_REQUIREMENT_
Lines holding the string "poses": copy each one from the listing below.
(Beginning of SOURCE DATA)
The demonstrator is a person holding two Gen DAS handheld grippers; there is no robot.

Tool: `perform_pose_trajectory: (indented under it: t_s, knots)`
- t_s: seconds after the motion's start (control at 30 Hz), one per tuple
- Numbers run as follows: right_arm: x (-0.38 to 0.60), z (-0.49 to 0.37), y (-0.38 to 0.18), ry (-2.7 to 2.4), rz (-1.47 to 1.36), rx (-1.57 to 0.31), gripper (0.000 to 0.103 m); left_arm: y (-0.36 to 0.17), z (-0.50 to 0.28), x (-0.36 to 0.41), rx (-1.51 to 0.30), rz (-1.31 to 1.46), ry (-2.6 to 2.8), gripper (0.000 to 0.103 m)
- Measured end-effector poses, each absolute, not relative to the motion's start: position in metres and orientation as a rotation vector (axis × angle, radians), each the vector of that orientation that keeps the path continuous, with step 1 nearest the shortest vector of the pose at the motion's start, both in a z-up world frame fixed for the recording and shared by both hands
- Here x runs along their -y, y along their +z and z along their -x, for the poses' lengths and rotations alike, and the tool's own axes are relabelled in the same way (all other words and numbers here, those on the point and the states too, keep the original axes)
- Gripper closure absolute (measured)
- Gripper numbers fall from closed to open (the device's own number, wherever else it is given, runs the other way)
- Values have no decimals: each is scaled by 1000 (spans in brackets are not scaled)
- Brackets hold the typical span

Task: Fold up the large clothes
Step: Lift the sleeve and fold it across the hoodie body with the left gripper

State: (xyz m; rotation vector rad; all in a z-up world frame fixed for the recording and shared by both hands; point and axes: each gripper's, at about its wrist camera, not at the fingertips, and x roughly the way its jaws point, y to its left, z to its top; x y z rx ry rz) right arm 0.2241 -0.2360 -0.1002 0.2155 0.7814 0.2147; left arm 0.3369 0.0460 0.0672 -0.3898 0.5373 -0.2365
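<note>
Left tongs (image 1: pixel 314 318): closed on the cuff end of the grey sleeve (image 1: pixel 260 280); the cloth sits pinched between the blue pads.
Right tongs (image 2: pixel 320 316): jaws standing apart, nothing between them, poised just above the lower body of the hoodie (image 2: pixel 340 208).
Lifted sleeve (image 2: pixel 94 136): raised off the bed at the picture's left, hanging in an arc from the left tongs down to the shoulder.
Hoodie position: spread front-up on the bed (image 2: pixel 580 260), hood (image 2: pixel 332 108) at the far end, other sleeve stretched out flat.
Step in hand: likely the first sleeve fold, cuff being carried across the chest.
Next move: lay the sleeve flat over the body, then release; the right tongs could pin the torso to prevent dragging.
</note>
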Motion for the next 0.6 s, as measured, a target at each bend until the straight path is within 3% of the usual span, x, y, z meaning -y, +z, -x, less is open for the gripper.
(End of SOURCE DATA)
_ANSWER BOX_
- Measured end-effector poses, each absolute, not relative to the motion's start: position in metres and orientation as a rotation vector (axis × angle, radians), each the vector of that orientation that keeps the path continuous, with step 1 nearest the shortest vector of the pose at the motion's start, both in a z-up world frame fixed for the recording and shared by both hands
- Here x runs along their -y, y along their +z and z along their -x, for the poses' lengths and rotations alike, and the tool's own axes are relabelled in the same way (all other words and numbers here, those on the point and the states too, keep the original axes)

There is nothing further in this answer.